Improving Opportunities for Southern California Latino Youth
A Two-Year Proposal to the Texas Instruments Foundation

Katherine Larson and Russell Rumberger
(UC Santa Barbara)

We believe the proposed study described below fits the objectives of the Texas Instruments Foundation and we are writing to inquire whether the Foundation would like us to submit a full proposal for consideration. The proposal is for a two-year study and we are asking the Foundation to fully fund the project for two years at $100,000 each year.

While California, and Los Angeles specifically, has set itself on a course of educational reform in recent years, the growing size and continuing underachievement of Latino students threatens the outcomes of any reform efforts. Latinos comprise nearly 60 percent of the K-12 school population in the Los Angeles basin and 40 percent of the population in the state as a whole. The educational attainment of Latinos is significantly lower than other ethnic groups both in the United States and California. In 1994, 30 percent of Latino students failed to complete high school compared to 13 percent for African Americans and 8 percent for Caucasians (McMillen & Kaufman, 1994). Nor has the school completion gap between Caucasian and Latino youth improved in the last ten years when in 1984 Hispanics were 29 percentage points behind Caucasians (Snyder & White, 1995). Most Latino youth are simply failing to achieve under current educational practices. For example, one national study found that only one-third of all Latino students scored above the 50th percentile in reading (National Center for Educational Statistics, 1996). Taken together, these statistics clearly imply that if educational achievement is to be improved in this state or in Los Angeles, it will have to include substantial gains for Latino students. This includes improving achievement at the secondary school level.

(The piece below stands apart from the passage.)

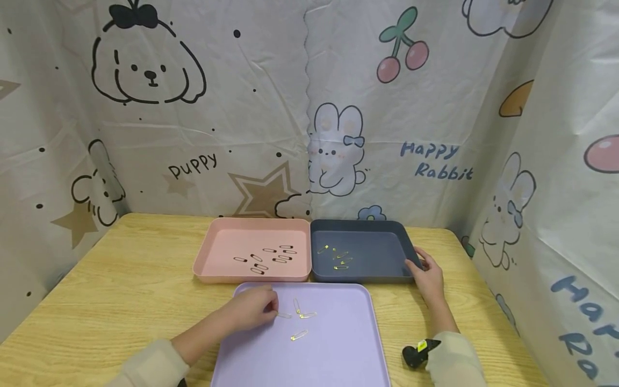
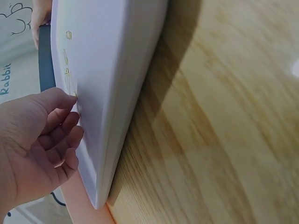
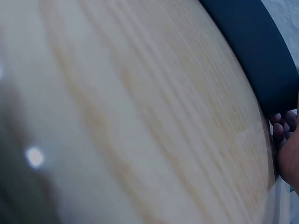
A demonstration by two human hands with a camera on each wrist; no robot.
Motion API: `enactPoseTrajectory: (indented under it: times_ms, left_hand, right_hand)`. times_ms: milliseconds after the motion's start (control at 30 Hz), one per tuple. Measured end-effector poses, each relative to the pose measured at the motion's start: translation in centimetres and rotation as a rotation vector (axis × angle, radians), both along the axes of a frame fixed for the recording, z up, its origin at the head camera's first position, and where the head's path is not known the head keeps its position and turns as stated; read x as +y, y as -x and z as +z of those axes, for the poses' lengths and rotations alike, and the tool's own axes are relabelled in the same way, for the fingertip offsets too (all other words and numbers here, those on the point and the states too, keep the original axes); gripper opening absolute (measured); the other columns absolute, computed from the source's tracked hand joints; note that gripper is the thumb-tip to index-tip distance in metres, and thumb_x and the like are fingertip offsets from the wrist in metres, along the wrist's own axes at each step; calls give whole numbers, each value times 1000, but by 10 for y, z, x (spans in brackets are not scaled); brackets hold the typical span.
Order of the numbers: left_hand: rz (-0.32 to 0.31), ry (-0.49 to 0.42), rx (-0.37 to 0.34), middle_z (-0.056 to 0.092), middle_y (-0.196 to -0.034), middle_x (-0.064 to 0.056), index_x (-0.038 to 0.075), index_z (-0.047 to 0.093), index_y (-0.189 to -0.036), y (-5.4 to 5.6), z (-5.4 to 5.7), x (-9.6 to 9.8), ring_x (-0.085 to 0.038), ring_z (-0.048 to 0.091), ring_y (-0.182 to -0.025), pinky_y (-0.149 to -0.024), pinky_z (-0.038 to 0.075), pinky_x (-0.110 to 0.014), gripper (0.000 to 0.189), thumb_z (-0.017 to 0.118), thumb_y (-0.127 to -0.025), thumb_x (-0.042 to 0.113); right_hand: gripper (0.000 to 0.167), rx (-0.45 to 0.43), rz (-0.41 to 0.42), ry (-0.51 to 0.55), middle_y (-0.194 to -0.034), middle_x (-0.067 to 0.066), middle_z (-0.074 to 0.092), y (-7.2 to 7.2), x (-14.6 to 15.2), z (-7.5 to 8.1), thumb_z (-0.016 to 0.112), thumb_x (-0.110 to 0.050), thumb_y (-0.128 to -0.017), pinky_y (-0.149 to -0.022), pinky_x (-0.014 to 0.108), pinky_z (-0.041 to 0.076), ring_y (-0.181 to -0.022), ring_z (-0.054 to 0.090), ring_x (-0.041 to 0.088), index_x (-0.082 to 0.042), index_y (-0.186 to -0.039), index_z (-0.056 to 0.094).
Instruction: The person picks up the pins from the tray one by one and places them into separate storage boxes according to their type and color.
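My left hand (image 1: 253, 309) is over the upper left of a lavender tray (image 1: 333, 355), its thumb and forefinger pinching one end of a gold safety pin (image 1: 284, 315). In the left wrist view the other fingers of that hand (image 2: 44, 135) curl loosely beside the tray. Several more gold safety pins (image 1: 300, 335) lie on the lavender tray. My right hand (image 1: 429, 277) grips the right rim of a dark blue tray (image 1: 382, 252), thumb on the rim and fingers outside. Inside that tray lie several gold safety pins (image 1: 341, 267) toward its left.
A pink tray (image 1: 220, 244) holding several dark safety pins (image 1: 257, 271) stands against the dark blue tray's left side. All three trays sit on a wooden table (image 1: 121, 279). A printed curtain (image 1: 271, 123) hangs behind and at both sides.
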State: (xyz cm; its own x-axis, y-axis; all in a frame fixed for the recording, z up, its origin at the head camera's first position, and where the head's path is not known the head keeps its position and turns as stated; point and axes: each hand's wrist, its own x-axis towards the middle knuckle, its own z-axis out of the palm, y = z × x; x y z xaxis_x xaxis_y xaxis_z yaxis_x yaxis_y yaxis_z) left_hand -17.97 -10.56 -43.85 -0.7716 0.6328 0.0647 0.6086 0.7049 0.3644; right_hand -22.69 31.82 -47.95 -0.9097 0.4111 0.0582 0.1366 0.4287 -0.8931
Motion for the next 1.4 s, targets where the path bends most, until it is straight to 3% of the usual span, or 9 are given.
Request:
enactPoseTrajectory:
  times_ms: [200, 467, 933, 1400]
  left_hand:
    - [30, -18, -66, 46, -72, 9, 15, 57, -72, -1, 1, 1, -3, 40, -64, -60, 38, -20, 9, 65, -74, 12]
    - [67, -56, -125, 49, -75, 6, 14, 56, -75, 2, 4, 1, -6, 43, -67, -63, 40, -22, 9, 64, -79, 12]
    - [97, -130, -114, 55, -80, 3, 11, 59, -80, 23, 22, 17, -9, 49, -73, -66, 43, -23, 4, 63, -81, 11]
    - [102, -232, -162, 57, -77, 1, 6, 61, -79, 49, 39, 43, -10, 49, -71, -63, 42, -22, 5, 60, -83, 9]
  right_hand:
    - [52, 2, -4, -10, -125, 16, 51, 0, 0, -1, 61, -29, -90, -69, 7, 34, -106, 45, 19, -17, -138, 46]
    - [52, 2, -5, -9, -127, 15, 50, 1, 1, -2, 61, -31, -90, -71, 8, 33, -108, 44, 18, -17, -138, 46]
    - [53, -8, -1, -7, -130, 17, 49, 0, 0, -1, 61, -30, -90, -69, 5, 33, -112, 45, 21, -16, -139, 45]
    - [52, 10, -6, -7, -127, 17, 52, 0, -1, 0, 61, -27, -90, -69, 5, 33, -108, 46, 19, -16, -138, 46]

Between 1990 and 1996, a comprehensive middle school dropout prevention study, titled ALAS, was conducted to increase the educational achievement of Latino youth in Los Angeles, particularly highest-risk Latino youth. The study included 123 Latino students who were involved in the intervention and a control group of 163 highest and at-risk Latino students. The study employed a rigorous research design with random assignment. Results of the intervention were profoundly positive for enhancing educational achievement during the intervention years and one year after the intervention ended. For example, at the end of 9th grade, only 3 percent of the Latino highest-risk ALAS students had dropped out of school compared to 18 percent of the highest-risk control students.

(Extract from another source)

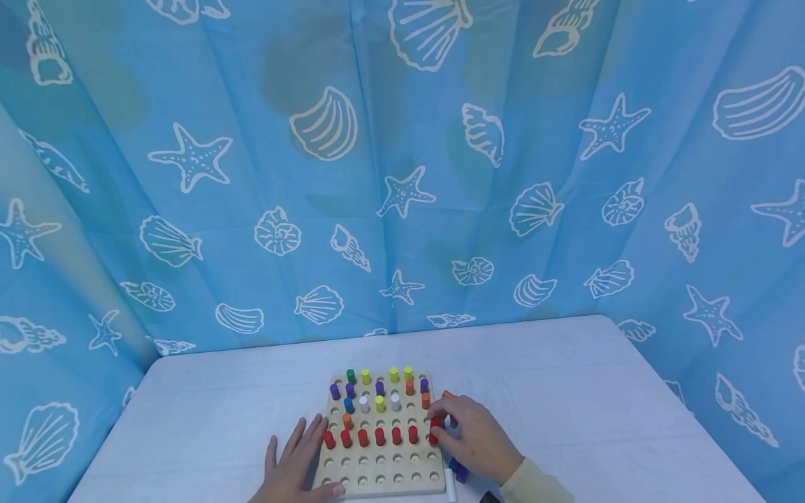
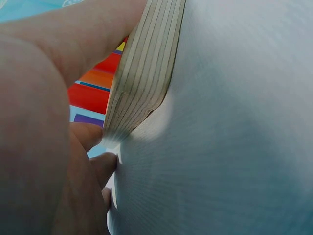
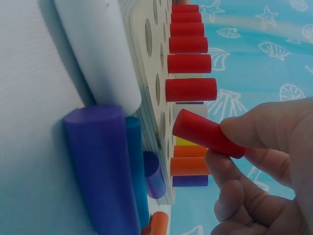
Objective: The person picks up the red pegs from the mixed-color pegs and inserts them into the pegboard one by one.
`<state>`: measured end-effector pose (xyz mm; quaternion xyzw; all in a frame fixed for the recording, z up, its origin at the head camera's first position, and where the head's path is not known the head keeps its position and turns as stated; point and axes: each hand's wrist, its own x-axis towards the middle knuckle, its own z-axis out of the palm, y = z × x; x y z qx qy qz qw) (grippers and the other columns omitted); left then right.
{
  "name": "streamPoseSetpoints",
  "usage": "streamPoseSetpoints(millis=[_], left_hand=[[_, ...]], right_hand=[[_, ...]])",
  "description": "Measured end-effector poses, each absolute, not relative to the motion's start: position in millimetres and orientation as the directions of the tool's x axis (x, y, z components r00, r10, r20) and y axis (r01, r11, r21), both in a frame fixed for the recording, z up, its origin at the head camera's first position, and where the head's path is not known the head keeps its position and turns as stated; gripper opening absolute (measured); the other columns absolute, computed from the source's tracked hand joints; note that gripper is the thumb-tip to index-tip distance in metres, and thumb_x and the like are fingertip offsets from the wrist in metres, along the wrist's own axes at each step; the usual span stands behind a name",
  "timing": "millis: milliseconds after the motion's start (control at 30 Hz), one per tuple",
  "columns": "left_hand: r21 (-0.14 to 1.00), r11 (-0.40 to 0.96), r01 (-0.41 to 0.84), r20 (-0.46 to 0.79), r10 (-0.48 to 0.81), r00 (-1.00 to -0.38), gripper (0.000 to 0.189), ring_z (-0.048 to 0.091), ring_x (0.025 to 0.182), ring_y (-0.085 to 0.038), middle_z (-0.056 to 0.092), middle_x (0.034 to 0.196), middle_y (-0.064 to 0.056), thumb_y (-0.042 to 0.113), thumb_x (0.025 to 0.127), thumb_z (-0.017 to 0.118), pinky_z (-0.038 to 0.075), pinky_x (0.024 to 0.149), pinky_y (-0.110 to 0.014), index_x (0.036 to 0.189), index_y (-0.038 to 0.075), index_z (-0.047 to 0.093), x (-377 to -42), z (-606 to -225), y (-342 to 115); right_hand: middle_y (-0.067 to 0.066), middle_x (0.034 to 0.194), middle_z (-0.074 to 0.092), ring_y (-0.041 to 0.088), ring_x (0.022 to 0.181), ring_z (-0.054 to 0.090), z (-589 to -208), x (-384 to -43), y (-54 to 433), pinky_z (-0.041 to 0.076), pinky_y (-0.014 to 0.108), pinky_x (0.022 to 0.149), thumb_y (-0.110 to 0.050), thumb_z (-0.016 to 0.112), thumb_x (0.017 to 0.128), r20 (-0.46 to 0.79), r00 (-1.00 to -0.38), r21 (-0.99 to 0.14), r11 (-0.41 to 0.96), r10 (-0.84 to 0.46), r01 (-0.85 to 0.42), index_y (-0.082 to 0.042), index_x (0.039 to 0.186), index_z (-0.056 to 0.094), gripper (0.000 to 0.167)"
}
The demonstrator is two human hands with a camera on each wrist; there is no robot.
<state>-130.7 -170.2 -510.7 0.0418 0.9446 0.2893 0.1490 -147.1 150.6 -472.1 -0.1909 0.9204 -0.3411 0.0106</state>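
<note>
A red peg (image 3: 208,133) is pinched between the thumb and fingers of my right hand (image 1: 483,434), tilted, its lower end close over the right edge of the wooden pegboard (image 1: 380,469). Along one row of the board stand several red pegs (image 1: 363,438), and the hand is at the right end of that row. My left hand (image 1: 295,464) rests at the board's left side with its fingers spread. Its thumb (image 2: 78,39) lies over the board's near left corner, while the fingertips (image 2: 105,166) are down by the board's side.
Yellow, purple, orange, green, blue and white pegs stand in the far rows, including a green peg (image 1: 351,376). Right of the board lie loose pegs: a white peg (image 3: 100,54), a purple peg (image 3: 100,161), a blue peg (image 3: 136,166) and an orange peg (image 3: 159,223).
</note>
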Motion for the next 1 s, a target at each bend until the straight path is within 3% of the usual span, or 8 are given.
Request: streamPoseSetpoints(millis=[1000], left_hand=[[0.555, 0.832, -0.006, -0.255, 0.163, -0.953, 0.117, 0.006, 0.151, -0.047, 0.028, 0.163, -0.017, 0.074, 0.071, 0.072, -0.016, 0.111, -0.072, 0.158, 0.008, 0.031, -130.3, -510.3, -169.8]], right_hand=[[-0.013, 0.093, 0.061, 0.007, 0.079, 0.052, -475.4, -151.0, 149.6, 0.047, 0.025, 0.065, -0.02, 0.072, 0.093, 0.098, -0.923, -0.624, 0.7, -0.372, -0.348, -0.019, 0.107, 0.067, 0.015]])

However, the dramatic educational gains the ALAS students made fell away when the students entered Los Angeles high schools where ALAS was not being provided. There is additional evidence that participant students benefitted psychologically, socially and attitudinally from the ALAS intervention - specifically in the area of persistence and commitment to educational attainment; thereby, potentially increasing their motivation to enroll in post high school training and increasing their ability to responsibly handle adult life. If an intervention such as ALAS is found to not only dramatically improve school achievement while students are in the program but also to improve post secondary education, it is profoundly significant to educational practice in Los Angeles and California. It is important to capitalize on efforts such as ALAS that have been systematic, grounded in research and theory, and evaluated under stringent conditions. We are asking the Haynes Foundation to fund a follow-up investigation to determine the long-term impacts of the ALAS dropout program. We would further point out that long-term evaluation studies are extremely rare despite the fact that both the sociological and educational research communities consistently cite the need for such data.

Additionally, there is another component to the proposed study and another reason the study can make a singular contribution. This aspect of the proposal centers around the unique existence of a longitudinal database. That is, the 286 Latino students in the ALAS study were educationally tracked and extensively evaluated over a seven year period during grades 6th through 12th. This is the longitudinal database. At the proposed beginning date of this study, these students will have been out of high school one or two years. This is a proposal to leverage the longitudinal data by extending the study to encompass the three and four year period after high school. Thus, the proposed study would not only continue the evaluation of the effects of the ALAS dropout intervention but, as importantly, it would also provide comprehensive, heretofore unavailable data, on an urban Latino cohort of students. In terms of the longitudinal follow-up we propose to identify which student characteristics and educational experiences in grades 6th - 12th predict post high school outcomes for urban Latino youth. We would investigate "socially significant" outcomes such as propensity for further education and training, employment, teen pregnancy and family formation, crime and alcohol and substance abuse. These data would identify for educators particular risk factors in secondary students in order that educators can target specific students for focused interventions and these data would provide educators with knowledge about how particular educational experiences such as transferring high schools, enrolling in magnet programs, and participation in alternative education, influence post secondary outcomes - both positively and negatively.

In summary, the proposed study would provide knowledge from data only uniquely available from an existing database, about how to increase educational achievement of Latino youth and how schools can better prepare Latino youth for adult life. We propose to complete the study in two years. Activities will include analyzing previously collected raw data as well as collecting and analyzing data from follow-up interviews and assessments.